What is required:
Once you have located the line containing "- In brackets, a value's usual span" in the material below, return it exactly along with each line after it through the line containing "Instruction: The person".
_____
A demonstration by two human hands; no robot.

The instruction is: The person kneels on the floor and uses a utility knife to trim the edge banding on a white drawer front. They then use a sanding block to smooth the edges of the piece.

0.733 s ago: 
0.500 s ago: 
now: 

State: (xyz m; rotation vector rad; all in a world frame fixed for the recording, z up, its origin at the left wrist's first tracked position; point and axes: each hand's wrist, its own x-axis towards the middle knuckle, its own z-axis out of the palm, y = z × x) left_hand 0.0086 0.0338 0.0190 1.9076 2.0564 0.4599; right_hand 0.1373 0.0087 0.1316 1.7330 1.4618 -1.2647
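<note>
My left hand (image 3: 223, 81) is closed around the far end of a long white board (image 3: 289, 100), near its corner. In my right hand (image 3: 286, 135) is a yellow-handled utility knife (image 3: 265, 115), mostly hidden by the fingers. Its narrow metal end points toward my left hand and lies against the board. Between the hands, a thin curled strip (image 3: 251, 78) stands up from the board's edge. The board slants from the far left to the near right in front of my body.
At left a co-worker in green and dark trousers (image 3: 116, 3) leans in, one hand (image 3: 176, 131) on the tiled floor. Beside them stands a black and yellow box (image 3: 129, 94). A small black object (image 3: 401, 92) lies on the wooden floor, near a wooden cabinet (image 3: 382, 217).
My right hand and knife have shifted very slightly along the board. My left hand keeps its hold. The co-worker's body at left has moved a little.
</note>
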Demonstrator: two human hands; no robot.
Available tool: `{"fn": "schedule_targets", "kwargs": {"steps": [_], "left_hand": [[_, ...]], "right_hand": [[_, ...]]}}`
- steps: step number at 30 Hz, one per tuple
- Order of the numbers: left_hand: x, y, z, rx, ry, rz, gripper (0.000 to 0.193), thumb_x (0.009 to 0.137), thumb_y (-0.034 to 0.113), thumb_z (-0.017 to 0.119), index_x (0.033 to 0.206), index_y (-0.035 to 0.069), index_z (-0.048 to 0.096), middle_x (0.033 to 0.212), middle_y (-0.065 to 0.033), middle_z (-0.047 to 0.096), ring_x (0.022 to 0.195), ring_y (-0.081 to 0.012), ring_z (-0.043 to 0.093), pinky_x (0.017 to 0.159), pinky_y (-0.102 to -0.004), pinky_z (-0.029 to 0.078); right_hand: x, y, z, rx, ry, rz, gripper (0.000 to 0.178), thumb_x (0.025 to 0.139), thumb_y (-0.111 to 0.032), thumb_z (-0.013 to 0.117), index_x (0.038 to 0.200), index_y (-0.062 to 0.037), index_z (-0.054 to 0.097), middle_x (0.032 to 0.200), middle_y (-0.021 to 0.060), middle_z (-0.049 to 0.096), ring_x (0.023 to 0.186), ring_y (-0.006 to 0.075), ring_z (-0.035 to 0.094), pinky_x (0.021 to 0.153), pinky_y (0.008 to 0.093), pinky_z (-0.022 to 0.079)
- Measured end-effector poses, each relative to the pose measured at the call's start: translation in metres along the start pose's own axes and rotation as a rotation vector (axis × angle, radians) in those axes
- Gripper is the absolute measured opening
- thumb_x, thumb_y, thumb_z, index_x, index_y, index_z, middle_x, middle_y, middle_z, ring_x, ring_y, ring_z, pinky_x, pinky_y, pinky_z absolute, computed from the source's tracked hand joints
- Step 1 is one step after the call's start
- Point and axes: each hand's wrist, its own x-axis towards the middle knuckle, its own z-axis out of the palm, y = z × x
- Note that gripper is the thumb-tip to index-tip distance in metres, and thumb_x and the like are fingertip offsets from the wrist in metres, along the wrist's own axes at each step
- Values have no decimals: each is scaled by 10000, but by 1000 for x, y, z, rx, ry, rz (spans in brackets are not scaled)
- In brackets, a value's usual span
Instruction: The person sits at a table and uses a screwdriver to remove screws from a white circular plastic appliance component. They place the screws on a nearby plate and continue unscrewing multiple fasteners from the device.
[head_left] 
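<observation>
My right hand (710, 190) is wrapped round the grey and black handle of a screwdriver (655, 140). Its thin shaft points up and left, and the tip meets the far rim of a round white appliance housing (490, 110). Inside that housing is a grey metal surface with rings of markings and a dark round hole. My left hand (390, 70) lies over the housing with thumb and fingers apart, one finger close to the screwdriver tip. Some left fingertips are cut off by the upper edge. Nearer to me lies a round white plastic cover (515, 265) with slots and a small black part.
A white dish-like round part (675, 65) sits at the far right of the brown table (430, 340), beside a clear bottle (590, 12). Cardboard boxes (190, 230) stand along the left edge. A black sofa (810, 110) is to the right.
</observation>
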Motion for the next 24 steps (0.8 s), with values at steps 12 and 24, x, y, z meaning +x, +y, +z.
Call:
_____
Exercise answer:
- In brackets, a value's usual span
Instruction: The person sits at a table and uses a screwdriver to remove screws from a white circular plastic appliance component. They place the screws on a nearby plate and continue unscrewing multiple fasteners from the device.

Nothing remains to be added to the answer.